In a previous post we discussed a study into teen car crashes which found that most teen accidents were due to inexperience rather than intoxication or recklessness. The study also brought the shocking death toll figures for teen drivers to the national attention. Lawmakers recently introduced legislation for national graduated driver's license requirements that might help stop some of the nearly 4,000 teen driving deaths every year.
The Safe Teen and Novice Driver Uniform Protection Act of 2011 encourages states to adopt graduated driver's license laws within the next three years. These laws will require teen drivers to driver under certain restrictions when they first receive their licenses.
Typical restrictions place a limit on the number of non-family passengers in a car and limit cell phone use to emergency purposes only. Another common restriction of graduated driver's licenses is a driving curfew that does not allow a new driver to drive at night.
"Today is my son's 17th birthday," a sponsor of the bill said. "I have gone through GDL with him and am confident that he is a much better driver at his age than I was at 17."

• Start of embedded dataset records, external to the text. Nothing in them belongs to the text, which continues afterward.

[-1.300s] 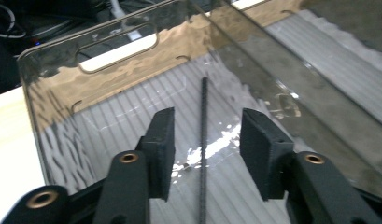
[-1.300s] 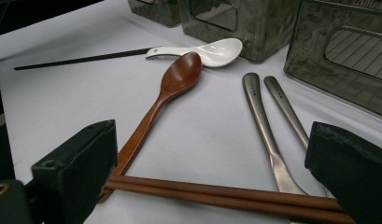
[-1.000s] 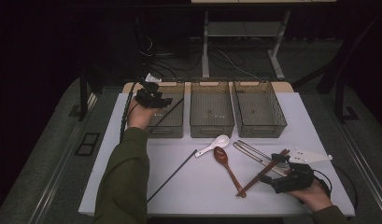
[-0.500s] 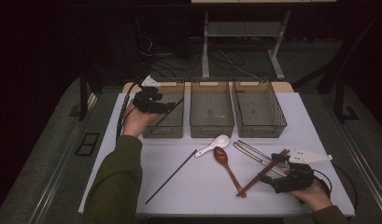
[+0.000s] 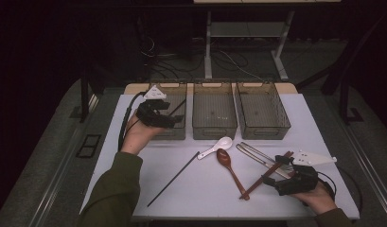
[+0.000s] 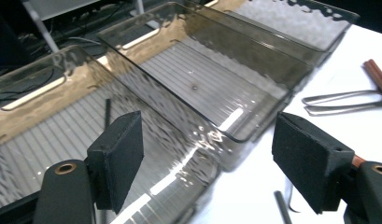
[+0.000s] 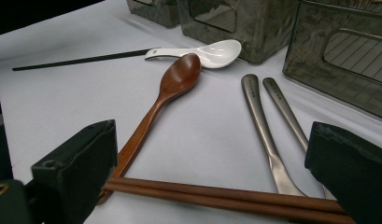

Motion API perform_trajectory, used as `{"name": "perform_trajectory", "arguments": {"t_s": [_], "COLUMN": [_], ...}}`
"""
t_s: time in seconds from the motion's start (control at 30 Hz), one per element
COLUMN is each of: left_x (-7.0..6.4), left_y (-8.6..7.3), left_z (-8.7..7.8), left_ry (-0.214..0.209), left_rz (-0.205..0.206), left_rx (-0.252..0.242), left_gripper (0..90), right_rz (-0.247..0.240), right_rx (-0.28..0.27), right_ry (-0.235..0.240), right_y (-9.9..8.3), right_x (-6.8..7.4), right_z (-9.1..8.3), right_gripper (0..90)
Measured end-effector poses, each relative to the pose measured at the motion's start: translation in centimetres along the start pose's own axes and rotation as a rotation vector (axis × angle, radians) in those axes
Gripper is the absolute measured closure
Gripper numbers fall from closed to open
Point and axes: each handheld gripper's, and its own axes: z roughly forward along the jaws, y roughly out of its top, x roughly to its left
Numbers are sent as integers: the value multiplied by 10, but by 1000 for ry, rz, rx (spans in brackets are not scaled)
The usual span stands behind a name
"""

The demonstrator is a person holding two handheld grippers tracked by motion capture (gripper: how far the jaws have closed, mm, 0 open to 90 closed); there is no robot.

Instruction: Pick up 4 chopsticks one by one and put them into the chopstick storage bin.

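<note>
hovering over the left bin, left gripper jaws wide and empty, right gripper jaws wide astride brown chopsticks

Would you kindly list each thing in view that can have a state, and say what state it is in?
Left gripper: open, over the left bin.
Right gripper: open, jaws either side of the brown chopsticks.
Left bin: holds one black chopstick.
Middle bin: empty.
Right bin: empty.
Wooden spoon: on the table, bowl up.
White spoon: on the table, bowl up.
</note>
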Motion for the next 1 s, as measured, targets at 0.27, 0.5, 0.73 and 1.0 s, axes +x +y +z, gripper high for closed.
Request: {"name": "perform_trajectory", "arguments": {"t_s": [0.27,0.5,0.73,1.0], "left_x": [-23,-38,-52,-68], "left_y": [-16,-30,-48,-71], "left_z": [-6,-11,-14,-13], "left_ry": [-10,-10,-17,-32], "left_rz": [19,16,19,12], "left_rx": [-21,-12,-7,-9], "left_gripper": [243,248,276,344], "right_rz": [8,-1,3,2], "right_rx": [4,2,-2,2], "right_ry": [0,-2,-8,-9], "right_y": [0,0,0,0], "right_x": [0,0,-2,-1], "right_z": [0,0,1,1], "right_gripper": [28,28,28,28]}}
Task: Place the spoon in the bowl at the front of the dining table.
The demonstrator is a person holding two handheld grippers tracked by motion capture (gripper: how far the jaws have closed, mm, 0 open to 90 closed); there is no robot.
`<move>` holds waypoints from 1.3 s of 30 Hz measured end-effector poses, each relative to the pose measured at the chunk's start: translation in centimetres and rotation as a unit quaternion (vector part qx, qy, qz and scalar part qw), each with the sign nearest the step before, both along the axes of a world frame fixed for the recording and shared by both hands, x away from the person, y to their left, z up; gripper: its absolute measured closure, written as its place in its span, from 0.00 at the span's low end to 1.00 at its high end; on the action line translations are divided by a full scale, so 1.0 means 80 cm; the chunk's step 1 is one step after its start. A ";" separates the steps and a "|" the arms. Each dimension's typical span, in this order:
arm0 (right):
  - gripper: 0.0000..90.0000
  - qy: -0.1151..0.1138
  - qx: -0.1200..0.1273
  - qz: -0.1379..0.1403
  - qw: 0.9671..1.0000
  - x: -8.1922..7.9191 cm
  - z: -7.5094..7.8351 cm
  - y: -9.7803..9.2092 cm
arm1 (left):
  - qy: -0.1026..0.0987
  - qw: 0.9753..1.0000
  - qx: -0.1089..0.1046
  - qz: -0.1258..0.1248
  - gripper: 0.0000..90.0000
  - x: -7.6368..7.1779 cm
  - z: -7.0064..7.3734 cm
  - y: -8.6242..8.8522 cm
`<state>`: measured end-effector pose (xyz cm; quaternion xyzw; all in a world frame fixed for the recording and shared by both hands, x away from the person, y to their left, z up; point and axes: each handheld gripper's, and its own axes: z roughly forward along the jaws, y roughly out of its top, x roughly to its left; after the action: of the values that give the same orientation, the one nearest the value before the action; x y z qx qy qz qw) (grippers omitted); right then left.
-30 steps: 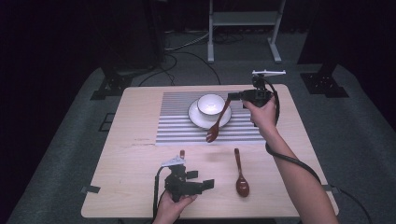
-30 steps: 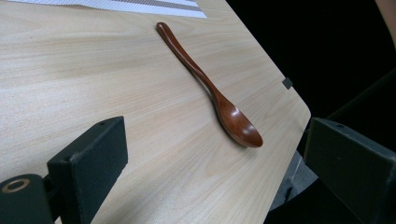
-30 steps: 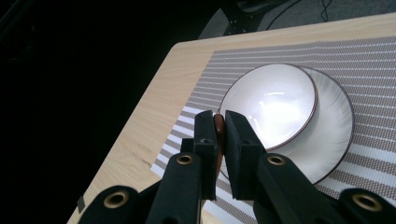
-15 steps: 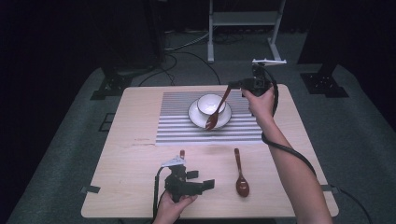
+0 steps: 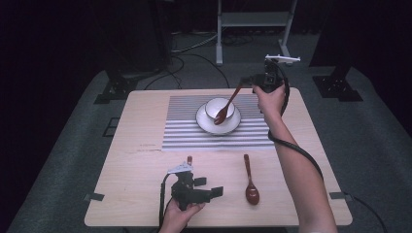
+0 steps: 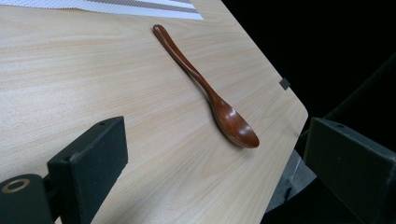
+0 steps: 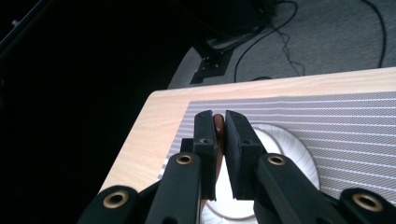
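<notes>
The right tool [image 5: 248, 82] gripped a brown wooden spoon [image 5: 226, 107] over the white bowl [image 5: 216, 107]. The left tool [image 5: 210, 188] rested wide open on the pale wooden tabletop [image 5: 121, 160].

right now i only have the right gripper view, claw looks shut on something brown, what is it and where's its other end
Observer: A wooden spoon, held by the handle in the right claw. Its scoop hangs over the white bowl on the plate.
Operator: is it touching the bowl
Observer: Cannot tell from the high view; the scoop overlaps the bowl's near rim.
Operator: any other spoon around
Observer: Yes, a second spoon lies flat on the bare table, scoop toward the person, off the striped mat.
Operator: and the left claw
Observer: The left claw is open near that spoon, holding nothing.
</notes>
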<state>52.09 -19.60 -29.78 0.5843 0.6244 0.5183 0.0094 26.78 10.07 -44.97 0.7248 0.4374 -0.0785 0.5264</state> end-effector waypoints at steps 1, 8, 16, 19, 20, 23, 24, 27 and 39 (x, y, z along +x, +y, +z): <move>0.92 0.000 0.001 -0.004 1.000 0.001 0.000 -0.001 | -0.001 1.000 0.000 0.000 0.06 0.000 0.000 0.000; 0.92 -0.004 -0.008 -0.044 0.999 0.009 -0.002 -0.002 | -0.001 1.000 -0.002 0.002 0.06 0.000 0.001 0.001; 0.92 -0.011 -0.022 -0.068 0.997 0.011 -0.007 -0.001 | -0.001 1.000 -0.002 0.001 0.06 0.000 0.001 0.001; 0.92 -0.011 -0.023 -0.073 0.997 0.012 -0.009 0.000 | -0.002 1.000 -0.002 0.001 0.06 0.000 0.001 0.001; 0.92 -0.010 -0.018 -0.072 0.997 0.012 -0.011 0.001 | -0.001 1.000 -0.002 0.001 0.06 0.000 0.001 0.001; 0.92 -0.010 -0.016 -0.075 0.997 0.012 -0.014 0.001 | -0.002 1.000 -0.001 0.001 0.06 0.000 0.001 0.001; 0.92 -0.010 -0.017 -0.076 0.997 0.012 -0.016 0.001 | -0.002 1.000 0.000 0.000 0.06 0.000 0.001 0.002; 0.92 -0.008 -0.012 -0.081 0.997 0.012 -0.020 -0.001 | -0.002 1.000 0.000 -0.001 0.06 0.000 0.001 0.001; 0.90 0.000 -0.014 -0.089 0.996 0.012 -0.033 -0.010 | -0.003 1.000 0.001 -0.003 0.06 0.000 0.000 0.001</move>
<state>53.07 -20.43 -32.41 0.6372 0.5771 0.5069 0.0632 26.76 10.12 -44.96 0.7265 0.4342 -0.0776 0.5268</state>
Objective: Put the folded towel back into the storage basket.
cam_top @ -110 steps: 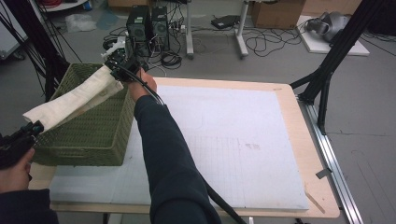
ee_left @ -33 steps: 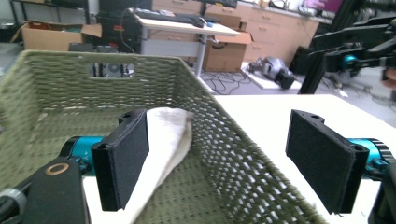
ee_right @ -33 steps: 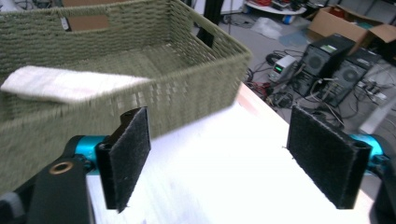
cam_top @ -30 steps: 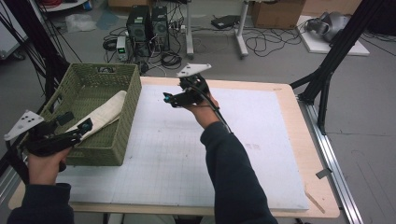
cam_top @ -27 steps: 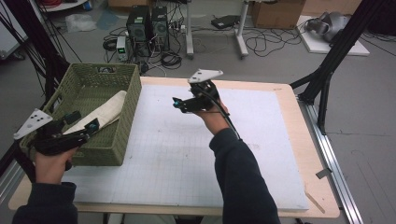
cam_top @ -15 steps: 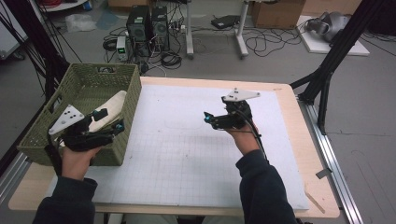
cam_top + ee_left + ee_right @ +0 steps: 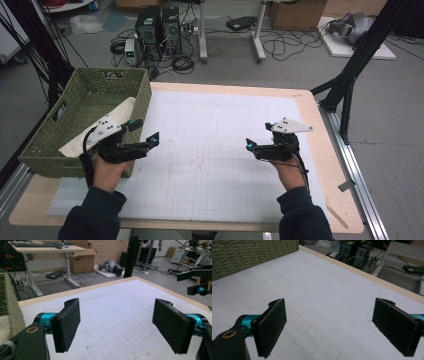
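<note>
Green basket (image 7: 75, 130): one; tongs (image 7: 142, 137), (image 7: 248, 145): two.

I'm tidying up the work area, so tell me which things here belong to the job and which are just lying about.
Job: green woven basket; cream folded cloth inside it; white gridded mat; both open hand-held grippers, left and right.
Lying about: black computer towers; cardboard box; floor cables.
</note>
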Demonstrator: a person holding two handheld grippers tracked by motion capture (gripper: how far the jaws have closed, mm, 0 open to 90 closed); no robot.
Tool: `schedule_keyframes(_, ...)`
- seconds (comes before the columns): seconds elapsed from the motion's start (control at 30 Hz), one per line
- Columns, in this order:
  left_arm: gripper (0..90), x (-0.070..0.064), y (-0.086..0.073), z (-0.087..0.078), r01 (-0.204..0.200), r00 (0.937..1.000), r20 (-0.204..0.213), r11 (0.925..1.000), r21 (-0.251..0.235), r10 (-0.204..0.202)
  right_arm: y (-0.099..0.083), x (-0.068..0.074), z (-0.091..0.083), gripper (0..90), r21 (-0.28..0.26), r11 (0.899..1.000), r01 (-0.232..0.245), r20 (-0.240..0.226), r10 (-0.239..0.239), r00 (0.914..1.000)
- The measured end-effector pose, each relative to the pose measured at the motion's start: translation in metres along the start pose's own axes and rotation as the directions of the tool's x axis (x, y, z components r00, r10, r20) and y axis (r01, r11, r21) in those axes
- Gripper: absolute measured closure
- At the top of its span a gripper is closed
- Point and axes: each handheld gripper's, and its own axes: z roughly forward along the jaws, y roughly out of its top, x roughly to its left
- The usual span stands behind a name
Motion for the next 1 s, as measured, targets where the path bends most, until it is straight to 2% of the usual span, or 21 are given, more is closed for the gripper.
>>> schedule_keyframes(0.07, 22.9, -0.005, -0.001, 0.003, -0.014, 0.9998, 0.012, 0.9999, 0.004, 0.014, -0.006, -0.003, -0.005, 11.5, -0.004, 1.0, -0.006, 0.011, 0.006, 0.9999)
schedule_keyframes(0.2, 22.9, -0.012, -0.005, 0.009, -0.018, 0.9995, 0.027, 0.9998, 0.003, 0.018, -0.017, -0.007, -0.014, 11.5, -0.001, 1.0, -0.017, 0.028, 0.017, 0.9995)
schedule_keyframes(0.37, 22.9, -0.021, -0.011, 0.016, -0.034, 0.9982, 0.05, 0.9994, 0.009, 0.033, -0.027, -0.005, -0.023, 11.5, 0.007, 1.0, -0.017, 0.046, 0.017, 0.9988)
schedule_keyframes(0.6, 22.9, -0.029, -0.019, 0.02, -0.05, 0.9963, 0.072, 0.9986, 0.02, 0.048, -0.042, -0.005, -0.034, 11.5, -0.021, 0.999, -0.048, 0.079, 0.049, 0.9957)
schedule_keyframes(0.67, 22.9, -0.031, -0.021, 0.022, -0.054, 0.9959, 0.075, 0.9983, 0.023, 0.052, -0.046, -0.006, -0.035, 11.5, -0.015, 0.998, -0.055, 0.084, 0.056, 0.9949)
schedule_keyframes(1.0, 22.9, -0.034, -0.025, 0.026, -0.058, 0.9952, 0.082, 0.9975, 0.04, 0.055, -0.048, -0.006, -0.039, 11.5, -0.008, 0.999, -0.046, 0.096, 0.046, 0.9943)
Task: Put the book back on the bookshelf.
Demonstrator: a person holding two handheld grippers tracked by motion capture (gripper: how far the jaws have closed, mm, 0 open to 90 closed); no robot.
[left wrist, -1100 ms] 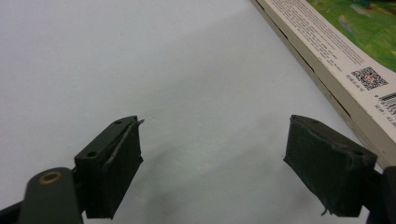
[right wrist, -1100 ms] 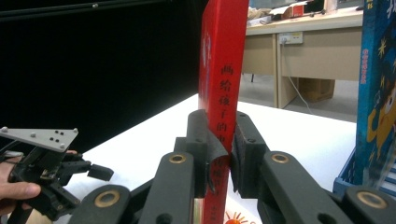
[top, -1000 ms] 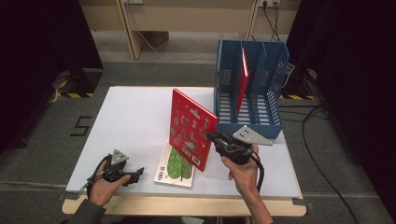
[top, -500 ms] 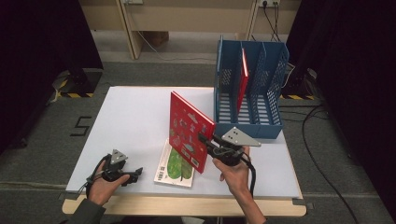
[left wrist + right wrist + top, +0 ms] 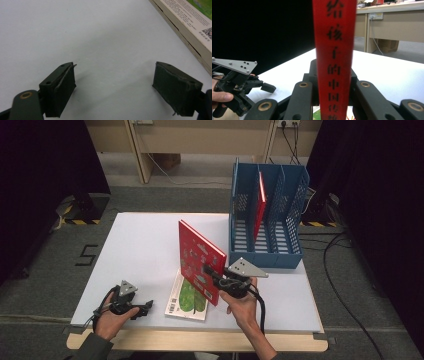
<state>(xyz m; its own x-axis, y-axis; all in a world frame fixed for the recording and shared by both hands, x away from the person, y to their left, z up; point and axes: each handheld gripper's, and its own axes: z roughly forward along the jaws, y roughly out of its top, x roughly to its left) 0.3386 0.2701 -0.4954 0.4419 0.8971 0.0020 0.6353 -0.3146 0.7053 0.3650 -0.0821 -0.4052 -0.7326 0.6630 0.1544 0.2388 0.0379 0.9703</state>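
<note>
High view. White table (image 5: 145,250), rectangular. Red book (image 5: 197,260): hardcover, held upright above the table near its middle, lower corner taken by the right tongs (image 5: 212,271), which are closed on it near the spine edge. Right hand (image 5: 241,304) comes in from the bottom edge, forearm angled forward and slightly left, palm under the tool, grey plate on top. Green book (image 5: 187,296): lies flat on the table just beside and below the red book, barcode toward the near edge. Blue file rack (image 5: 267,255): stands at the table's far right, several slots; another red book (image 5: 260,205) stands upright in a middle slot. Left tongs (image 5: 142,307): rest low at the table's near left corner, held in the left hand (image 5: 111,317), well apart from the red book.

Left gripper view. Left tongs (image 5: 113,82): jaws spread wide, nothing between them, bare table beneath. Edge of the green book (image 5: 185,27) runs along the upper right, pale cover and page block showing.

Right gripper view. Red book (image 5: 334,50): spine faces the camera, black printed characters down it, clamped between the right tongs. Left tongs (image 5: 268,88) and left hand (image 5: 219,96) sit farther off at lower left.

Handling, judged: the red book is stiff and moderately light, its cover probably smooth; a hold at one corner lets it swing, so a grip nearer the spine's middle would steady it for sliding into a rack slot.
</note>
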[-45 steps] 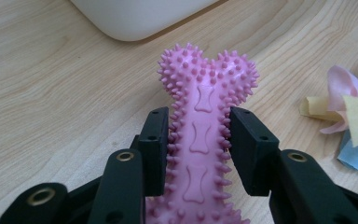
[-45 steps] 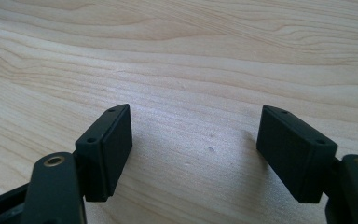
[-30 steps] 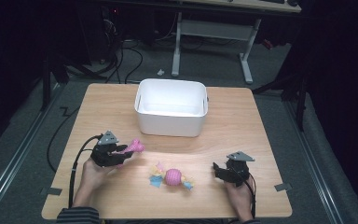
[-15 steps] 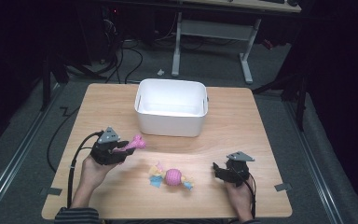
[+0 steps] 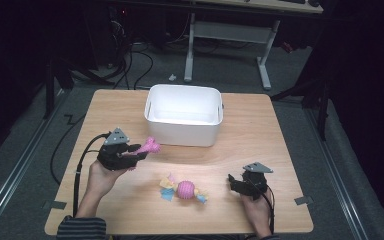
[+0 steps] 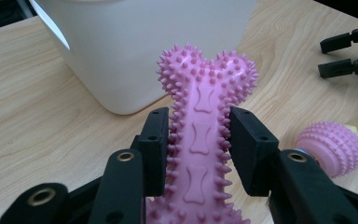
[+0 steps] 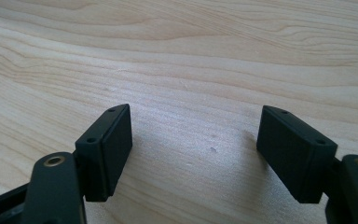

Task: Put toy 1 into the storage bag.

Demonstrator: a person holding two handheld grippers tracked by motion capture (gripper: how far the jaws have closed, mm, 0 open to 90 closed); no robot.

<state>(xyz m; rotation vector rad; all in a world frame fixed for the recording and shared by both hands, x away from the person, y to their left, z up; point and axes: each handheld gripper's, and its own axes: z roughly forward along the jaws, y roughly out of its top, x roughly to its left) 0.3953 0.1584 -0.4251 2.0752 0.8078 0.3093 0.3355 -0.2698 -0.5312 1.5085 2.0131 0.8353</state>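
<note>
Pink bone toy (image 5: 147, 147): high view — being carried clear of the table, near its left edge, knobbed end pointing at the front left corner of the white bin (image 5: 184, 114).
Left gripper (image 5: 132, 154): high view — pinching the bone's shaft; not over the bin yet.
Bin status: high view — sitting toward the far edge, nothing showing inside; drop-off not done, by my read.
Ball toy (image 5: 185, 189): high view — lying near the near edge, midway between the two hands, untouched.
Right gripper (image 5: 235, 183): high view — idling low by the near right corner, a little apart from the ball.
Left gripper view: pads pressing both sides of the bone (image 6: 200, 140), bin wall (image 6: 135, 51) just beyond its head, ball (image 6: 328, 147) lower right.
Right gripper view: jaws standing spread, holding nothing, bare wood between them.
Progress: bone grasped and lifted; placing it is pending, ball probably next.
</note>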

National Highway Traffic Safety Administration reports that over 90,000 American drivers have died in car accidents involving teenagers in the past 10 years. This means teens are involved in approximately 155 car accident related deaths every week.
"Teen drivers comprise only 7 percent of drivers on the road, yet 20 percent of all highway fatalities occur in crashes involving teen drivers," a bill sponsor said. "Action must be taken to educate teen drivers and protect everyone on our nation's roadways."